3

Recently we are trying to tune ZFS on a machine which runs on 256RAM memory.

Our current ZFS memory variables for the ARC are max 255Gb and min 64Mb.

A main issue that we face is that during high peak times getting workflows aborded with not enough memory. (there are several flows that need up to 55G memory)
When tried to limit the max value to 4G we faced degradation with slow performance.

Output of

uname -a  
SunOS xxxxx 5.11 11.1 sun4v sparc sun4v   
Publisher: solaris
   Version: 0.5.11 (Oracle Solaris 11.1 SRU 1.4)
   Build Release: 5.11   
   Branch: 0.175.1.1.0.4.0

psrinfo -pv  
The physical processor has 2 cores and 16 virtual processors (0-15)  
The core has 8 virtual processors (0-7)  
The core has 8 virtual processors (8-15)  
SPARC-T4 (chipid 0, clock 2848 MHz)  

I am looking forward a rule of thumb in order to configure the values min/max arc memory.
Should the arc gets a fixed amount of memory (min max the same) or should check the max memory per timeslot (h or 1/2h ) and go with that value added a cap of ~ +10%

Edit 1 It's an application server with informatica powervemter 9.6.1 installed

Our current hit rate is above 96%

igiannak
  • 740
  • 1
  • 5
  • 23
  • You haven't given much information as to what the issue is, and what you're using the server for. ie: NFS server? DB server? App server? Web server? You only hint that ZFS is to blame for something, but provide no information on why. – sleepyweasel Aug 16 '17 at 17:34
  • 1
    Does "255" mean "255 GB"? What's your ARC hit rate (see https://community.oracle.com/docs/DOC-914874 for how to get that)? Generally, 90-95% is where you want to be. Making the ARC bigger to get the ARC hit rate higher won't improve performance much if at all. Go below about 90% and you'll start getting performance drop offs. Don't listen to "let the ARC grow, the memory is released when you need it" advice. That's garbage. ARC release is S-L-O-W, and a large ARC will wreak havoc on performance of apps that have transient demands for large amounts of huge pages, such as Oracle databases. – Andrew Henle Aug 17 '17 at 09:15
  • Our current hit rate is 96%+ – igiannak Aug 17 '17 at 09:25
  • @GiannakopoulosJ What's the output from `echo ::memstat | mdb -k`? Run that as root (from the global zone if you have zones). That will provide data as to how memory is being used right now. – Andrew Henle Aug 17 '17 at 09:26
  • I will ask for the info as we are the operations team and infra is supported by other team :/ – igiannak Aug 17 '17 at 09:28
  • @GiannakopoulosJ A 96%+ hit rate might be getting into the "higher than it really needs to be" range.
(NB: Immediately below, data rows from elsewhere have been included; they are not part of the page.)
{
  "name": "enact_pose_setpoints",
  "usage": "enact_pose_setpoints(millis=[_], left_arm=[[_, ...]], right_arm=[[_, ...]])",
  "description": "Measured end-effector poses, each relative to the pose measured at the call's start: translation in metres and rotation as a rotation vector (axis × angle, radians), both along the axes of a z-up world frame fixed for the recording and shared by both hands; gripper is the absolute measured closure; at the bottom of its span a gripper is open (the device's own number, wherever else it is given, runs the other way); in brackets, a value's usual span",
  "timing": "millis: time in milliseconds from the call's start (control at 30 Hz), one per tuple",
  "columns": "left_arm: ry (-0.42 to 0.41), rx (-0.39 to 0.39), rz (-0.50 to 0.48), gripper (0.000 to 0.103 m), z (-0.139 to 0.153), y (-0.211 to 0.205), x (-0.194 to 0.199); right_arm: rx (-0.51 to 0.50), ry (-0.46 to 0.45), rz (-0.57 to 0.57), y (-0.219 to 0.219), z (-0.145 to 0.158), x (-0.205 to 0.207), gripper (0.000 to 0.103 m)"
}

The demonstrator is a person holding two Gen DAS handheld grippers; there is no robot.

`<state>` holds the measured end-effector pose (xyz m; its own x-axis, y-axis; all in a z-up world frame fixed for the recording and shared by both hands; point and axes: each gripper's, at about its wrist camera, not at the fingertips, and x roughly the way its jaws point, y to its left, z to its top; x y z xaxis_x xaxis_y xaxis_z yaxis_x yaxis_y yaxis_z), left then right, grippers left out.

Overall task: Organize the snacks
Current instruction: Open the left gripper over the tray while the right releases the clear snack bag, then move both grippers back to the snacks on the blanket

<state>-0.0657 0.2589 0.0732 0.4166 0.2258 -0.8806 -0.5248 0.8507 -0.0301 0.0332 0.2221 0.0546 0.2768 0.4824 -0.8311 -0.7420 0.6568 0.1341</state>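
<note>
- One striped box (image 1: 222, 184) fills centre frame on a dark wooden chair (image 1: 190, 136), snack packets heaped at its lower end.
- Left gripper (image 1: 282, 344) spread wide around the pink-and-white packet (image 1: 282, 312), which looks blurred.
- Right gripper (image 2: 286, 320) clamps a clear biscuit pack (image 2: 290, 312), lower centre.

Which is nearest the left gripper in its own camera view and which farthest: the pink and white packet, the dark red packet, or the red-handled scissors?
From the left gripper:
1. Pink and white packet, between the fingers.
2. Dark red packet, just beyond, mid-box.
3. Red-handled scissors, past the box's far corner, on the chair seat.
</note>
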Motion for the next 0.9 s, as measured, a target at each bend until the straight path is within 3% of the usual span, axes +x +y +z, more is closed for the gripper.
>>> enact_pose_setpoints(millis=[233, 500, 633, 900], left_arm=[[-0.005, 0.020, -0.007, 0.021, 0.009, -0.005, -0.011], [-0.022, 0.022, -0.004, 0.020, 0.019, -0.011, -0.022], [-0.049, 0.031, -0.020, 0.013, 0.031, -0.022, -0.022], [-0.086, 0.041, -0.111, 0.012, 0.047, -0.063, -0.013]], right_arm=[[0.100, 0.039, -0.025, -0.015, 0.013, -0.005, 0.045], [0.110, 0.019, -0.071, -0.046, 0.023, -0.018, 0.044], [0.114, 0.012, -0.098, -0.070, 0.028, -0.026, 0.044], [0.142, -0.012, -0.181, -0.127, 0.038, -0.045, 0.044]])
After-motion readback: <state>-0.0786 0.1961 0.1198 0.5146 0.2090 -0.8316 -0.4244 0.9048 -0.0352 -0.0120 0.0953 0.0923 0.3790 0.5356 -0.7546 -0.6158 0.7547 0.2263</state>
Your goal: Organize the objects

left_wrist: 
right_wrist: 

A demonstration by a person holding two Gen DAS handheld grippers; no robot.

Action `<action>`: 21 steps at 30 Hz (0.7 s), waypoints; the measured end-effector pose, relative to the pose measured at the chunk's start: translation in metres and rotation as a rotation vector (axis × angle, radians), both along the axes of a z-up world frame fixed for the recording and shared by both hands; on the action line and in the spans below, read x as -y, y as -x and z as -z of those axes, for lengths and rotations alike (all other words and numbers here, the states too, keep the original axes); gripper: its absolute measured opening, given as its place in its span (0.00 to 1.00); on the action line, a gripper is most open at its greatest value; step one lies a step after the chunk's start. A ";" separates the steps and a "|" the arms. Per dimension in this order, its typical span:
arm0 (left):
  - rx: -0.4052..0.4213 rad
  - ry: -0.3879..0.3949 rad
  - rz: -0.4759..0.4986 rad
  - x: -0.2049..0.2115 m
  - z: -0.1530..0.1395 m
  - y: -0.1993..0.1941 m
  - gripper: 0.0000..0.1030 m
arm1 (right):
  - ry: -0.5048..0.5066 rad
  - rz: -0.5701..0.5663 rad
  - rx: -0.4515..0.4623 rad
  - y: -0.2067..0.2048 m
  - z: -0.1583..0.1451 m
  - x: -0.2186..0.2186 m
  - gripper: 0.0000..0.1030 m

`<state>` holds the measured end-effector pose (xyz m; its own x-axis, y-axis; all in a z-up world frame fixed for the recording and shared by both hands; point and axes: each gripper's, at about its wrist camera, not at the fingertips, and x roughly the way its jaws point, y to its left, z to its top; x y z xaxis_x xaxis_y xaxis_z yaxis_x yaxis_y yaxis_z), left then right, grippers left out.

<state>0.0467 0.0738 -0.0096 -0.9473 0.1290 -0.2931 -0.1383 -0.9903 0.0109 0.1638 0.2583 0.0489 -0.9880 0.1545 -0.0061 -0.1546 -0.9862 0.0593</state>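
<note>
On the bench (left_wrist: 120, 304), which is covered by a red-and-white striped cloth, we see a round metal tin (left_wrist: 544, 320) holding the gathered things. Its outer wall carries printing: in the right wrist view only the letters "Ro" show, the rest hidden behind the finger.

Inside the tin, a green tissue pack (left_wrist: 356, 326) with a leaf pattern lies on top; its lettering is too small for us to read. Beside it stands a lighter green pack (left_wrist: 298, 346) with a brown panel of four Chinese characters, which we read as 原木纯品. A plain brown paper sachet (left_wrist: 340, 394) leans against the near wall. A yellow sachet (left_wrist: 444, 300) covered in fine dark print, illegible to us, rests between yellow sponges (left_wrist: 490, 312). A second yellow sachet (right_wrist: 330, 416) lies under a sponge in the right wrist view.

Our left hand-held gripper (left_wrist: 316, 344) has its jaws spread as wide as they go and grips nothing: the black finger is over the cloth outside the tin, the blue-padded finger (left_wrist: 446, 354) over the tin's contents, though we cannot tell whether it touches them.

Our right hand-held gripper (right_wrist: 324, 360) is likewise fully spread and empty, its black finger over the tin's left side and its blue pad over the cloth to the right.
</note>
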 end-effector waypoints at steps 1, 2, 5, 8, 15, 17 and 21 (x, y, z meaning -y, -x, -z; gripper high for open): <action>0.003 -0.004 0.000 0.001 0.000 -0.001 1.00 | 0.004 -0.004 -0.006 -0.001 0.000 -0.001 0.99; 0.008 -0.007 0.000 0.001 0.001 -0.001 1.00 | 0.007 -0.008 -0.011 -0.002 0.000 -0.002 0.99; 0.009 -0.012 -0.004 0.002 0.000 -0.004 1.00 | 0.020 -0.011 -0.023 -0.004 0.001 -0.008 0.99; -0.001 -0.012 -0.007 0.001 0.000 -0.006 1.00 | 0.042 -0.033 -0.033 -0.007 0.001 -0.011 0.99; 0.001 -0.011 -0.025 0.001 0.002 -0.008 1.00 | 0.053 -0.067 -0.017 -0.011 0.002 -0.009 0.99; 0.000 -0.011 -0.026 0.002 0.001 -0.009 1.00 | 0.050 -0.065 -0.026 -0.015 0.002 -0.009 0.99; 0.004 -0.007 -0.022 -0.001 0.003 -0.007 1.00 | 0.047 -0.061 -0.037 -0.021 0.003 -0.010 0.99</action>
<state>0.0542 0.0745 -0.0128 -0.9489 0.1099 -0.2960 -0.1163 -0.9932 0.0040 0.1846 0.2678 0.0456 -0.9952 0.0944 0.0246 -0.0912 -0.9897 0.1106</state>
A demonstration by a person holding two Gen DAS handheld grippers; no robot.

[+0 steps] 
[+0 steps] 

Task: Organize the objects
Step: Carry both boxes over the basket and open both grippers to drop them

If your ARC is taking a huge amount of RAM, like 180-200 GB, I'd say try limiting it to something like 32 or 64 GB and see what that does to both your performance and the ARC hit rate. If that gets you better performance without dramatically changing the hit rate - say it goes from 96% to 94%, keep shrinking the ARC until you see the hit rate dropping under 90% or so. Just make sure when you measure your hit rate you're not measuring across a full backup of the system or anything like that. – Andrew Henle Aug 17 '17 at 16:20
  • @AndrewHenle thank you for the pin points TBH things and suggestions like this I am looking in order to define actions for the infra team – igiannak Aug 17 '17 at 16:34
  • @GiannakopoulosJ In this answer (https://unix.stackexchange.com/questions/383472/slowness-at-outputs-in-solaris-8/383903#383903) I posted a couple of dTrace scripts that are extremely useful in determining what the kernel is doing at any time. When I've encountered performance issues that involve a lot of accumulated system time in the kernel, I've used those to quickly identify what's really going on. Sometimes, what I've found had nothing to do with the suspected cause... – Andrew Henle Aug 18 '17 at 16:03

1 Answers1

2

Still suggest you provide additional information so that you'd getter better advice.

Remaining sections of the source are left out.